Secondary transplantation of Dnmt3aKO-IDH2^R140Q (3aKO-140) c-kit⁺ cells was performed as follows. Bone marrow cells from 3aKO-140–recipient mice were first incubated with a cocktail containing biotinylated anti-mouse CD45.1, CD4, CD8, CD19, Mac1, Gr1, Ter119, and B220 antibodies (all from BD Bioscience). The cells were then incubated with anti-streptavidin magnetic beads. Lin⁺ and recipient-derived CD45.1⁺ cells were eliminated by magnetic depletion. Cells were then stained with anti-c-kit PE and anti-Sca1 PE-Cy7 antibody for fluorescence-activated cell sorting on a BD Aria II. Lin^–Sca1^–c-kit⁺ cells (0.1 × 10⁵) were transplanted into sublethally irradiated mice (6 Gy).

We generated reduced representation bisulfite sequencing (RRBS) libraries, as previously described.^23,24 

Genomic DNA (100-200 ng) was digested with 10 units of MspI (NEB), which cuts at CCGG sites in a methylation-insensitive manner. Digested fragments were end repaired, A tailed, and ligated to Illumina adaptors. After ligation, libraries were bisulfite-treated using the EpiTect Bisulfite Kit (Qiagen, Valencia, CA). Ligation efficiency was tested by polymerase chain reaction (PCR) using TrueSeq primers and Pfu TurboCx hot start DNA polymerase (Stratagene). After determining the optimized PCR cycle number for each sample, a large-scale PCR reaction (100 µL) was performed as described previously. PCR products were sequenced with Illumina HiSeq2000 sequencing systems.

RNA was isolated with the RNeasy Micro Column (Qiagen). Paired-end libraries were generated by using Illumina TruSeq RNA sample preparation kit. Illumina HiSeq 2000 was used for sequencing, with a paired-end sequencing length of 100 bp. Adapter and base quality trimming were performed as described above. RNA-sequencing (RNA-seq) reads were mapped using TopHat version 2.0.10²⁵  against mouse genome build mm9 using parameters optimized for high sensitivity (–read-realign-edit-dist 0–min-anchor-length 6–microexon-search).

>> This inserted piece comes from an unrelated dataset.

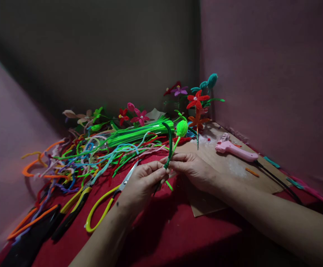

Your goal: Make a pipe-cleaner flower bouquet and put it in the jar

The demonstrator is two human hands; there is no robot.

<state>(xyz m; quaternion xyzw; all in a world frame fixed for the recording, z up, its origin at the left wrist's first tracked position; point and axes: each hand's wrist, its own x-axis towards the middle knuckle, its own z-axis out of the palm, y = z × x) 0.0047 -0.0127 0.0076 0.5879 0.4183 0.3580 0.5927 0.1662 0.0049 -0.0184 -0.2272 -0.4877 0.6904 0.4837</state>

Megakaryocyte erythroid progenitors (MEPs) and 3aKO-140 MEP-like HSPCs were sorted and crosslinked with 1% formaldehyde at room temperature for 10 min, and the reaction was stopped by addition of 0.125 M glycine at room temperature for 5 min. Cross-linked cells were lysed and sonicated to 200- to 500-bp fragments (Bioruptor; Diagenode). Chromatin immunoprecipitation (ChIP)–qualified antibodies (H3K4me3 Millipore 07-473; H3K27ac, ab4729) were added to the sonicated chromatin and incubated at 4°C overnight. Following this, 10 μL of protein A magnetic beads (Dynal; Invitrogen) previously washed in radioimmunoprecipitation assay buffer was added and incubated for an additional 2 hours at 4°C. The bead-protein complexes were washed 3 times with radioimmunoprecipitation assay buffer and twice with Tris/EDTA buffer. Following transfer into new 1.5-mL collection tubes, genomic DNA was eluted for 2 hours at 68°C in 100 µL of complete elution buffer (20 mM Tris [pH 7.5]; 5 mM EDTA, 50 mM NaCl, 1% sodium dodecyl sulfate, and 50 µg/mL proteinase K) and then was combined with a second elution of 100 µL elution buffer (20 mM Tris [pH 7.5], 5 mM EDTA, 50 mM NaCl) for 10 minutes at 68°C. ChIPed DNA was purified by MinElute Purification Kit (Qiagen) and eluted in 22 µL of elution buffer. ChIPed DNA was successfully made into a library with a ThruPLEX-FD Preparation Kit (Rubicon, Ann Arbor, MI). Sequencing was performed according to the manufacturer’s protocol on a HiSeq 2000 (Illumina). Sequenced reads were mapped to the mm9 mouse genome, and peaks were identified by model-based analysis of ChIP-seq data.

3aKO-140 c-kit⁺ donor-derived bone marrow cells were isolated with CD117 microbeads. For the colony-forming assay, 1 × 10⁴ c-kit⁺ cells were seeded in Methocult M3434 medium (Stem Cell Technologies) with the addition of a pan-HDAC inhibitor, either vorinostat (Cayman Chemical) or panobinostat (Cayman Chemical). The number of colonies was counted 7 to 10 days after the start of the culture.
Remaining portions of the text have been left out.